_EXERCISE REQUIREMENTS_
Every line of the data that includes "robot" should be copied out.
=======
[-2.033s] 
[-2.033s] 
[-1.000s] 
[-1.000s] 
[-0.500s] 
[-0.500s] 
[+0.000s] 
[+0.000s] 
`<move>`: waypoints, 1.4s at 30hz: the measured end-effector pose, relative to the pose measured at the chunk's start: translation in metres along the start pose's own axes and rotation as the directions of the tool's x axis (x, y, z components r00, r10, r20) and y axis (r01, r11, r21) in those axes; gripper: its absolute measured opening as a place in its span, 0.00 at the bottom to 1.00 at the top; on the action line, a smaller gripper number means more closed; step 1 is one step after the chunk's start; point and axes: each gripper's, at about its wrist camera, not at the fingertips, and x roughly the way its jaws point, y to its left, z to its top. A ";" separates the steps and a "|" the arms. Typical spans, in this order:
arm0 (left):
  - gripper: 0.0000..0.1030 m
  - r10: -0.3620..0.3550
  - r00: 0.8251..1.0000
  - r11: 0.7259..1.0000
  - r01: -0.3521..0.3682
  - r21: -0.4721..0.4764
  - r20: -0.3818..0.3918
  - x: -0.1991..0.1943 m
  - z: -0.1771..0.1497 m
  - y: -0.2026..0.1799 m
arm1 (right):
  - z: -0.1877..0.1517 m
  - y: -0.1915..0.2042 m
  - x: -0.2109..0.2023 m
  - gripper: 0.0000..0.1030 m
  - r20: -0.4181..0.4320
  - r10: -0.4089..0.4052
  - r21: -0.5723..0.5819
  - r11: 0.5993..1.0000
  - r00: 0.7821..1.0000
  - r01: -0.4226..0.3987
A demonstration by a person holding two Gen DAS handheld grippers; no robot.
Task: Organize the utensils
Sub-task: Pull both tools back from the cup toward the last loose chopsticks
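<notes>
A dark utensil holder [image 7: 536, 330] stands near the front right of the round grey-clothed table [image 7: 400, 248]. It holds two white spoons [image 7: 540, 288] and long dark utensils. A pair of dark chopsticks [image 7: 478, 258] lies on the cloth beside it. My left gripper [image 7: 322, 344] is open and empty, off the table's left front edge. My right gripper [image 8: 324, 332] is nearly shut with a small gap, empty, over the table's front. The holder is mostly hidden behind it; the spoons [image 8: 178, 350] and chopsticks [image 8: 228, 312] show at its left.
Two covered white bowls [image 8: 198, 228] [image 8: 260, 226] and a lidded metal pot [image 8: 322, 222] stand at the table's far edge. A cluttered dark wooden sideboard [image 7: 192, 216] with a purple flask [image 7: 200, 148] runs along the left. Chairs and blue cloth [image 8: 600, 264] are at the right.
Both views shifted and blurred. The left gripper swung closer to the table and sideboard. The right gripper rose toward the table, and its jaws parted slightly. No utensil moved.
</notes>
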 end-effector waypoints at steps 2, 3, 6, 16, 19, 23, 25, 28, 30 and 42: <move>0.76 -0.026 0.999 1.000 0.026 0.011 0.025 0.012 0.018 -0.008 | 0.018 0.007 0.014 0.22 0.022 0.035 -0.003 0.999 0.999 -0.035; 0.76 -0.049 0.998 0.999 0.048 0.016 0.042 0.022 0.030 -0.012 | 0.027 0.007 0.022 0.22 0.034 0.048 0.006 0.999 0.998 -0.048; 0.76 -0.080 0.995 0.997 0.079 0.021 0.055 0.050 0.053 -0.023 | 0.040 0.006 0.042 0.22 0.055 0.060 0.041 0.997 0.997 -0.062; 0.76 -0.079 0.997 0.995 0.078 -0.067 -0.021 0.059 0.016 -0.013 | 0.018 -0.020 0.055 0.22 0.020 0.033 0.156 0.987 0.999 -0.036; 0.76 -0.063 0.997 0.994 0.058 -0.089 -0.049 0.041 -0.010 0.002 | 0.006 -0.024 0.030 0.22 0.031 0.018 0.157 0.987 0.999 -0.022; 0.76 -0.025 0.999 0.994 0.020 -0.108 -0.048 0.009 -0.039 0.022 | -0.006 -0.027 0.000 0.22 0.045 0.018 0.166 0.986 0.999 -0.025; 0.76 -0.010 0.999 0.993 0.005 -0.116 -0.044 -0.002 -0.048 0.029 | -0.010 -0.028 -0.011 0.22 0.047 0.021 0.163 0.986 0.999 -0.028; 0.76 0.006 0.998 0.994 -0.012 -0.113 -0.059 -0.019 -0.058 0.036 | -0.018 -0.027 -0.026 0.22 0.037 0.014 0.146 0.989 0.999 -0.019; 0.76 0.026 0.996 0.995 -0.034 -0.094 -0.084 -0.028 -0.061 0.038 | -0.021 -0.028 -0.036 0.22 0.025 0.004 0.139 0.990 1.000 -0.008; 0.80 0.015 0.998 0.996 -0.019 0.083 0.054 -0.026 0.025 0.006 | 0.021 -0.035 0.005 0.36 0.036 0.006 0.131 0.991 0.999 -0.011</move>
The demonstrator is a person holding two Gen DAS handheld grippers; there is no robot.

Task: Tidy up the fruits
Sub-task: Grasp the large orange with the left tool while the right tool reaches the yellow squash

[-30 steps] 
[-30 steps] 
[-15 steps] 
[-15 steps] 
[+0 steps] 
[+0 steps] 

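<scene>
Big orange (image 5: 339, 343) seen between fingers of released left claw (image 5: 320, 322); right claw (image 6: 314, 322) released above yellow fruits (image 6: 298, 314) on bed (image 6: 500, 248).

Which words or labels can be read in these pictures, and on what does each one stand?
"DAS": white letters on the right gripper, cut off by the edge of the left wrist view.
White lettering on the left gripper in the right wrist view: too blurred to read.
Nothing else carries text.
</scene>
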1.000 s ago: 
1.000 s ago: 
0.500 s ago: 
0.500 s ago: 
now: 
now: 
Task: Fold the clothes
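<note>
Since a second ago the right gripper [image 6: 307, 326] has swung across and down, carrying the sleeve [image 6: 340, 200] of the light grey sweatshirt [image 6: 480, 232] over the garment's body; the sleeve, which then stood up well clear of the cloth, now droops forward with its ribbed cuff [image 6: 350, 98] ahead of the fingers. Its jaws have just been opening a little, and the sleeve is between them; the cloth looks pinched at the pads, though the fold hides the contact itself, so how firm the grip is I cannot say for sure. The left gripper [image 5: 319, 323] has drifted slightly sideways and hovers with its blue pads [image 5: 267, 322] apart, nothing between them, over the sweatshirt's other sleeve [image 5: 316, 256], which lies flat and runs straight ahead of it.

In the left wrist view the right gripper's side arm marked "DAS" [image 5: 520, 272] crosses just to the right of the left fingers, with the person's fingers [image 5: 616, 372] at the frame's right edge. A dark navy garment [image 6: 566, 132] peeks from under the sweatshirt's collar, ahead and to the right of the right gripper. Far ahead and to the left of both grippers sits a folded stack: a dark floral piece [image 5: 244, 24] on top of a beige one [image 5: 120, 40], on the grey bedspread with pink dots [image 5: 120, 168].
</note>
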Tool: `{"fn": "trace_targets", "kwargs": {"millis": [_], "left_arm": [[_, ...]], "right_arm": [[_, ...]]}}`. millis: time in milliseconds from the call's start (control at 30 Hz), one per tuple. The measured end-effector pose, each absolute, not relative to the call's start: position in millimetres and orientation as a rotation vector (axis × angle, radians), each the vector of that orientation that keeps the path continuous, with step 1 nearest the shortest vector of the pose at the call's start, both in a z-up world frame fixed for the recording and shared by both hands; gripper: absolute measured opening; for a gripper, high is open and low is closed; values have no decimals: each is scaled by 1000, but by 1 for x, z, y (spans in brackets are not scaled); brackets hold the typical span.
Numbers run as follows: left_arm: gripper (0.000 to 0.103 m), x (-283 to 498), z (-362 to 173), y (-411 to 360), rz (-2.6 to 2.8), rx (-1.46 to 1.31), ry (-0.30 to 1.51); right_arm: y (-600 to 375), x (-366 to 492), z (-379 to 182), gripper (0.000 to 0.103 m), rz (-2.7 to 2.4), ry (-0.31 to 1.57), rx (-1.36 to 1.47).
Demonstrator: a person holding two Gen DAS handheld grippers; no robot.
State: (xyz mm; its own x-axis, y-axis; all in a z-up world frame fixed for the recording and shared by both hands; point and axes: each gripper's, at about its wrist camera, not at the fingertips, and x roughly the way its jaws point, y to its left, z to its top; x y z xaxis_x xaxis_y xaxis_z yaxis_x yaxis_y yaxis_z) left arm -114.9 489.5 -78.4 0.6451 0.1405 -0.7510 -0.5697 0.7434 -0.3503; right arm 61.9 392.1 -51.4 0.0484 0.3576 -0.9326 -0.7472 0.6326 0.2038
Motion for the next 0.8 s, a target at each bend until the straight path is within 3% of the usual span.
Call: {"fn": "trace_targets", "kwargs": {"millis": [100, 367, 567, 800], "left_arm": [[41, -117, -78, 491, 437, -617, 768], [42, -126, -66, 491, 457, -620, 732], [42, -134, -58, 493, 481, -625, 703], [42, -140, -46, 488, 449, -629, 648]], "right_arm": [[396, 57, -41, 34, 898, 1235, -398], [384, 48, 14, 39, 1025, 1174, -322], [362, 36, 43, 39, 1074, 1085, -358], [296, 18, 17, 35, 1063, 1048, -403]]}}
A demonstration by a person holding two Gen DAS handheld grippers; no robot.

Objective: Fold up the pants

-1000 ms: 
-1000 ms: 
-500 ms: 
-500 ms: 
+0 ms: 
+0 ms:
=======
_RESULT BELOW_
A demonstration by a person holding two Gen DAS handheld grippers; no robot.
The demonstrator is a person holding two Gen DAS handheld grippers; there is no robot.
Demonstrator: a person holding two Gen DAS handheld grippers; no robot.
A demonstration by a person holding two Gen DAS handheld grippers; no robot.

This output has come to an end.